Seeking to fully and finally resolve, discharge and settle the litigation, the school board on June 28 approved a settlement proposal to disburse $4 million in retroactive payments and $13 million in prospective payments to the retirees.
“The decision of the board and retirees to enter into a settlement was an economically responsible and just resolution to all sides of the dispute,” all sides said Monday in a joint statement. “The agreement will provide financial certainty and stability for the district while simultaneously guaranteeing full retroactive and fair and equitable prospective payments to the retirees for a fixed duration. The court will have an opportunity to weigh in on the terms and approve them.”
If the settlement receives court approval, $17 million over the next 12 years will be paid at fixed intervals to former members of the Hamilton Township Administrators and Supervisors Association (HTASA) and Hamilton Township School Secretaries’ Association (HTSSA) who retired from the district on or before July 1, 2011, and to former members of the Hamilton Township Education Association (HTEA) who retired from the district on or before July 1, 2012.
Under the settlement agreement, which The Trentonian obtained under an Open Public Records Act or OPRA request, the school board agrees to pay up but does not admit any wrongdoing.

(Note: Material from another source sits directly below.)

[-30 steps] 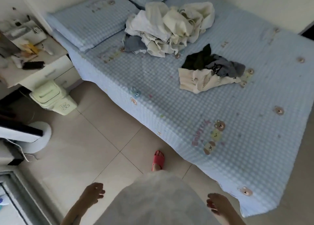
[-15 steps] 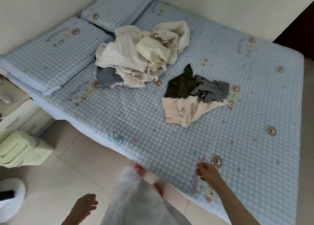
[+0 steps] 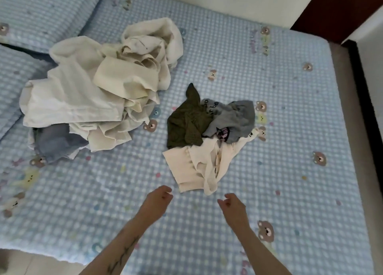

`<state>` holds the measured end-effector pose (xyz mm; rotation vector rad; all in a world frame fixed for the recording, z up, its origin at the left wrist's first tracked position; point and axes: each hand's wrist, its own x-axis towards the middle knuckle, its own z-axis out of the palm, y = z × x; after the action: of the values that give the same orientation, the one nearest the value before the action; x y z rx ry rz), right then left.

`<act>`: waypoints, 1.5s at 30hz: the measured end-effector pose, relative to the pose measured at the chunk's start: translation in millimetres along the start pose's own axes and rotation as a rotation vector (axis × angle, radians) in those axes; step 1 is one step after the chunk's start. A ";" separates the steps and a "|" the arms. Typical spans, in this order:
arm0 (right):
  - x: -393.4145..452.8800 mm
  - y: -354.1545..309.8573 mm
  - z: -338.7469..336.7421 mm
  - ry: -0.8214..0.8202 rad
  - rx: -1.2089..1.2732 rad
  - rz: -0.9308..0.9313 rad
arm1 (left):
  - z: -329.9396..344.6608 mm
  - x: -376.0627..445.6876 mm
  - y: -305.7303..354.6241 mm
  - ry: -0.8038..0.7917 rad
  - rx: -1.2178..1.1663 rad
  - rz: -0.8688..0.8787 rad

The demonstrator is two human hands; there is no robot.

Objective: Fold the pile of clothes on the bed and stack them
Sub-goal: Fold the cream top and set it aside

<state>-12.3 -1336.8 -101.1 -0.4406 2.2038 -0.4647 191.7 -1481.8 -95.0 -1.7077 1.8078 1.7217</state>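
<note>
Cream cloth (image 3: 196,166) lies just ahead of both hands on the bed (image 3: 290,129), the nearest piece of the small pile. Its long axis runs away from the person, its near edge pointing into the gap between the hands. The left hand (image 3: 158,200) and right hand (image 3: 233,206) hover apart above the sheet, fingers loosely curled, holding nothing; neither touches cloth. The left hand looks slightly nearer the cream piece's near-left corner, the right nearer its hanging tip.

2 heaps show: the small one holds 3 visible garments, the cream one, an olive one (image 3: 184,121) and a grey one (image 3: 232,117) lying behind it. The large heap (image 3: 99,83) sits well apart, up and to the left, mostly cream with 1 grey-blue piece (image 3: 56,142) beneath; its count cannot be told. Nothing is folded yet. 2 pillows (image 3: 41,11) lie beyond.
</note>
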 end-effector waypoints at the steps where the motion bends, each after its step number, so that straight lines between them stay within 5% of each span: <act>1: 15.1 -3.9 8.3 0.007 0.044 0.022 | 10.9 15.8 10.2 -0.015 0.028 0.010; 12: 80.0 -11.2 52.7 0.084 0.250 0.158 | 83.4 106.1 44.0 -0.093 0.122 -0.037; 16: 51.6 -11.2 38.1 -0.076 0.342 0.057 | 104.9 110.6 65.1 -0.149 -0.022 -0.181; 19: 32.4 -5.0 30.9 -0.203 0.494 0.102 | 101.4 98.4 66.7 -0.006 -0.037 -0.138; 24: 54.5 -10.3 3.8 0.099 0.409 0.034 | 72.2 61.2 76.3 0.098 0.024 0.035; 30: 92.5 -62.7 0.8 0.228 0.382 -0.121 | 27.0 3.2 103.0 0.105 -0.036 0.175; 41: 109.5 -65.5 42.2 0.370 0.251 0.080 | -40.1 -59.0 75.4 0.037 -0.179 0.212; 43: 111.5 -63.3 39.1 0.452 0.198 0.145 | -48.6 -63.0 63.5 0.039 -0.161 0.210; 45: 107.0 -62.0 37.7 0.594 0.172 0.023 | -54.3 -64.8 50.7 0.044 -0.127 0.187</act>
<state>-37.5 -1446.5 -164.6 -0.1946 2.6978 -0.8509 208.4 -1497.2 1.0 -1.6825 1.9739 1.9249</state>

“Neither the fact of the compromise and Settlement, nor the payment of any consideration thereunder, nor the execution of this Settlement Agreement constitutes an admission of any liability by any of the parties, or an admission that the claims or defenses lacked merit,” reads a clause in the agreement.
Payment schedule
The school board has agreed to make two equal retroactive payments to the plaintiffs, with the first payment to be allocated from the board’s fiscal year 2016-17 budget and paid “as soon as practicable” and for the second payment to be made from the board’s 2017-18 budget and paid in January 2018. The payments shall be retroactive to July 2013 for retirees, and some dependents will receive compensation retroactive to July 2011 or July 2012.
The retro pay is based upon “amounts definitively owed” to the retirees and eligible dependents for the years 2011 through 2017. The board further agreed to make the first of 10-annual prospective payments commencing on or about January 2019 from the board’s 2018-19 fiscal budget.
The plaintiffs shall be responsible for the payment of counsel fees and costs, which shall be paid through the settlement proceeds, according to the agreement.
The plaintiffs
More than 30 retired employees of the Hamilton Township School District filed the class-action lawsuit against the Board of Education. Joan Gray, who retired from the district in January 2010, was the first plaintiff listed in the class.
Bencivengo, who retired from the district in July 2011, and Chiacchio, who retired from the district in September 2010, are arguably the highest-profile plaintiffs in the class. Other notable plaintiffs in the class include former Hamilton school board member Kathleen Lord, who retired from the district in August 2004 as a secretary, and former Hamilton school board member Andrew Kaszimer, who retired early from the district in July 2006 as a math teacher.
If the settlement agreement is approved by the courts, the compensation that the plaintiffs shall receive will be in addition to their monthly pension allowances. Public records show some of the retirees in the class collect about $2,000 in monthly pension while some of the retired administrators collect more than $10,000 in monthly pension payments.
The lawyers who helped the parties reach the settlement agreement include Hamilton school board attorney Patrick F. Carrigg of the Lenox Law Firm, Robert M. Schwartz of the Schwartz Law Group that represented retired Hamilton administrators and their dependents and spouses, and Richard A. Friedman of the Zazzali Law Firm that represented retired teachers, secretaries and other subclass members who once worked in the Hamilton Township School District.